The probability distribution of \(X\) is:

\(\text{Possible value of } x\)

\(~~0~~\)

\(~~1~~\)

\(~~2~~\)

\(~~3~~\)

\(P(X = x)\)

\(1/8\)

\(3/8\)

\(3/8\)

\(1/8\)

a) What is the chance of getting more than one head, \(P(X>1)\)?

b) What is the chance of getting two or less than two heads, \(P(X \leq 2)\)?

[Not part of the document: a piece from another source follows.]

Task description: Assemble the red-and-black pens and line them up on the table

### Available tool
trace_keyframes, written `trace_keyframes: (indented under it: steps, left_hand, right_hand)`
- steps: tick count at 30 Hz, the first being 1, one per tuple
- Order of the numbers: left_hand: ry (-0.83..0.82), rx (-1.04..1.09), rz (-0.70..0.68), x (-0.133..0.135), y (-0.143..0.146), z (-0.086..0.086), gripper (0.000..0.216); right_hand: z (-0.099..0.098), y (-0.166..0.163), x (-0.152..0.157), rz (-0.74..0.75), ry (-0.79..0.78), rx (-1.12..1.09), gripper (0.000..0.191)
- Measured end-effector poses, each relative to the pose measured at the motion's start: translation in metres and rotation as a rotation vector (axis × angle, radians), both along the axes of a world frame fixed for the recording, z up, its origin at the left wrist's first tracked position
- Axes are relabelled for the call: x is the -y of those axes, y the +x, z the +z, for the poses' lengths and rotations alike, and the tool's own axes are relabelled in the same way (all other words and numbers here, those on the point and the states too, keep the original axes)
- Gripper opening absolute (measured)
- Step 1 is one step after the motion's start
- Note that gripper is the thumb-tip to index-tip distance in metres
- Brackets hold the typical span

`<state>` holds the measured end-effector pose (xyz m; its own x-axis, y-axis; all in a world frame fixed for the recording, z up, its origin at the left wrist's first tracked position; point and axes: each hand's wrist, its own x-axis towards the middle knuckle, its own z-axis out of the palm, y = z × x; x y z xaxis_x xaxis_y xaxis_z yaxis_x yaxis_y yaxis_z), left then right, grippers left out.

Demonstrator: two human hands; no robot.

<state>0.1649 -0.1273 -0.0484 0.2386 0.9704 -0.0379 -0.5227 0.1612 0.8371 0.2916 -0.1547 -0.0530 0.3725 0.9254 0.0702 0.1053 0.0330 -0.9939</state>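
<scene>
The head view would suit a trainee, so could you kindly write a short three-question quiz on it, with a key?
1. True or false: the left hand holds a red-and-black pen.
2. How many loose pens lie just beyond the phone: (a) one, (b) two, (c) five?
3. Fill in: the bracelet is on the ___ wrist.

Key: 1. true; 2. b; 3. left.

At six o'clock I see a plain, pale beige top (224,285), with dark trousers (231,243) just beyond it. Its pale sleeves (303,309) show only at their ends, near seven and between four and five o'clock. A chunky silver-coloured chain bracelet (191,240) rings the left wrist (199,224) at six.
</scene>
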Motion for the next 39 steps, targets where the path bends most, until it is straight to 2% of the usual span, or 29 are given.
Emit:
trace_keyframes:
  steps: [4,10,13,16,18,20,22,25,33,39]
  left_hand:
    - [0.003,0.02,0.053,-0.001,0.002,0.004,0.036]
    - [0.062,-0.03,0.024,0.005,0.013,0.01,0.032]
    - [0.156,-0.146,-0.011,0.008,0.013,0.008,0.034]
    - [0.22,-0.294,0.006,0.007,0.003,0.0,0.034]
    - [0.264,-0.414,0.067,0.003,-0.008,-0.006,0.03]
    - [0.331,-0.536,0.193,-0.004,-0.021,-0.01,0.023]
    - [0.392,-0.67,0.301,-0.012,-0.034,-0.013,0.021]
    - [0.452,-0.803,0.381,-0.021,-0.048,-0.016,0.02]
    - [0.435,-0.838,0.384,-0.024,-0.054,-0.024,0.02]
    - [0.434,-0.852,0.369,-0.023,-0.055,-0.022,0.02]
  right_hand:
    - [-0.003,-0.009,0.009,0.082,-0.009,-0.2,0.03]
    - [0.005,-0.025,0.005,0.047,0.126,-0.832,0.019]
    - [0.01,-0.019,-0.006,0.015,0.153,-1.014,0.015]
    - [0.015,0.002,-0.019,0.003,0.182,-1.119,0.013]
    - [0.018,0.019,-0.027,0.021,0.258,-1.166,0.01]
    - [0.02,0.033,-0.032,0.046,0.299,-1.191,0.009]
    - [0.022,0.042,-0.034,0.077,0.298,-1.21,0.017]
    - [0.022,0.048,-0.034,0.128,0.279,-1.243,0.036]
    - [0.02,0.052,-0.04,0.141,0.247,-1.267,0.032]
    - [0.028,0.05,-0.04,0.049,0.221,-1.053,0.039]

2| Let \(Y\) be a random variable that represents a stock.

stock = ['Increases', 'Stays same','Decreases']
y = [5, 0, -3]
prob = [0.4, 0.1, 0.5]
table = {'Stock Price':stock, 'y': y, 'P(Y=y)':prob }
import pandas as pd
Y = pd.DataFrame(table)
Y
Stock Price y P(Y=y)
0 Increases 5 0.4
1 Stays same 0 0.1
2 Decreases -3 0.5

a) Calculate the \(E(Y)\).

b) Calculate \(Var(Y)\).

c) Calculate the \(SD(Y)\).

3| Let \(D\) be a random variable that represents the roll of a single fair six-sided die.

a) Calculate the expected value of \(D\).

b) Calculate the standard deviation of \(D\).

4| Prove that \(Var(X+c)=Var(X)\), where c is a constant.

Reference

Adhikari, A., Pitman, J. (2020). Probability for Data Science.

Diez, D. M., Barr, C. D., Çetinkaya-Rundel, M. (2014). Introductory Statistics with Randomization and Simulation.

Lau, S., Gonzalez, J., Nolan, D. (2020). Principles and Techniques of Data Science.